Smaller amounts should be air-dried in a room in which fans are circulating. Blotting paper should be interleaved between pages in order to soak up excess moisture. If there is a large amount of saturated records, other methods of drying them are recommended. The most effective method is vacuum freeze-drying. This is a safe and rapid method of treating saturated documents. The effectiveness of vacuum freeze-drying is asserted on the fact that water sublimates directly from liquid to vapour and that distortion is less evident than with other methods.
It is essential that saturated paper is removed from a disaster situation very quickly as fungi are attracted to it and will begin to develop within hours. Freezing halts all fungal activity. To ensure that vacuum freeze-drying is feasible should disaster strike, an office should seek to locate premises which lease their facilities. The second priority is slightly wet or damp paper documents. These may be dried manually as described above, but again, if there are large amounts of records, it may be more practical to vacuum freeze-dry them.
The third priority is records stored on vulnerable, modern media, for example, floppy disks, CD-ROMs, photographs, cassette tapes, videotapes etc. For the most part, it is assumed that if such vulnerable media are subjected to extreme environmental conditions such as extreme heat or moisture, they will be damaged irreparably.
The most effective method of protecting such records media is to routinely make back-up copies and store them off premises. Alternatively, and not as satisfactory, is retention in a fireproof safe. Where photographs survive they should be referred to a photographic conservator. A fourth priority is records suffering from heat damage. The extent of heat damage is dependent on how close the records were to the fire.

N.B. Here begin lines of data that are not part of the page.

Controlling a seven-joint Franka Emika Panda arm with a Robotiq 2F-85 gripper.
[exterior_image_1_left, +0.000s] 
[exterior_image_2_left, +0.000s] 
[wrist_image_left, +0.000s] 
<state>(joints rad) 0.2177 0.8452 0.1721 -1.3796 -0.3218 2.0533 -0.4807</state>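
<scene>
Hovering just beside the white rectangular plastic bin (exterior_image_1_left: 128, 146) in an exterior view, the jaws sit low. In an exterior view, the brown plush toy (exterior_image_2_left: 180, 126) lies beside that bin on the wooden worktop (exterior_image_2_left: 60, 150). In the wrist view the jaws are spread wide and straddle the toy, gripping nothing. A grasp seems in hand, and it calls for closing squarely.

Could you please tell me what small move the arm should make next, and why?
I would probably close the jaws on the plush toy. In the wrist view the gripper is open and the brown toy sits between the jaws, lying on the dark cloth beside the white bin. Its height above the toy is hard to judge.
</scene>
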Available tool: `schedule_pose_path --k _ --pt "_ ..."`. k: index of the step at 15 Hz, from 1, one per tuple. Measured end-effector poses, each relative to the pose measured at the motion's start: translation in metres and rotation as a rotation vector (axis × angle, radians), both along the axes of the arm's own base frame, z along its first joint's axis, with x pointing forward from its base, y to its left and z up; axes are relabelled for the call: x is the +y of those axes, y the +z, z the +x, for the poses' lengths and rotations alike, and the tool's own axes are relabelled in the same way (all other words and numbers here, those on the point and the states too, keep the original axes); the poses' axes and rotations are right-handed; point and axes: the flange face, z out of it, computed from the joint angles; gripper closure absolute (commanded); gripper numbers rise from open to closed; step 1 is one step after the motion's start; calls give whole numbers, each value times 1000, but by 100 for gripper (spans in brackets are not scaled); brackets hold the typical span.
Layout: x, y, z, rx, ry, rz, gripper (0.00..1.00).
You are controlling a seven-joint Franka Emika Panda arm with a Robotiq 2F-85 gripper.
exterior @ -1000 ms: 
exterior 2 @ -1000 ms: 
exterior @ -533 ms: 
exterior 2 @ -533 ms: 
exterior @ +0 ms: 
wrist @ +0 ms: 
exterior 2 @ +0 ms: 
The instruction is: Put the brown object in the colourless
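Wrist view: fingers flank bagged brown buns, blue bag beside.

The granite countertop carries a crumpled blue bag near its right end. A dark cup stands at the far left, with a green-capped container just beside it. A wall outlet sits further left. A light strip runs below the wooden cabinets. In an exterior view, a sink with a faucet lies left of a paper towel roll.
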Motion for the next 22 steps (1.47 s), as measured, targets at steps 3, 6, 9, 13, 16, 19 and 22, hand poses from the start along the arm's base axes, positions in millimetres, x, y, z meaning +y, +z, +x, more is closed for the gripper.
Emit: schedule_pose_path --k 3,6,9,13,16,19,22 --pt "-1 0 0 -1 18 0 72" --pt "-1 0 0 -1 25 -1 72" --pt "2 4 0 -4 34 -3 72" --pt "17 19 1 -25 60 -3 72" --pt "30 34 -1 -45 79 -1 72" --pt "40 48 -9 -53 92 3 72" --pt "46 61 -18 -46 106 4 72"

While the superficial appearance of records may not indicate damage, the underlying structure may be irreparably weakened. In such cases, attempts at conservation may well prove pointless. The most effective method of recovering information contained in such records will be to copy them and destroy the originals. In fact, if heat-damaged records are photocopied the heat they are subjected to during the copying process may precipitate decomposition.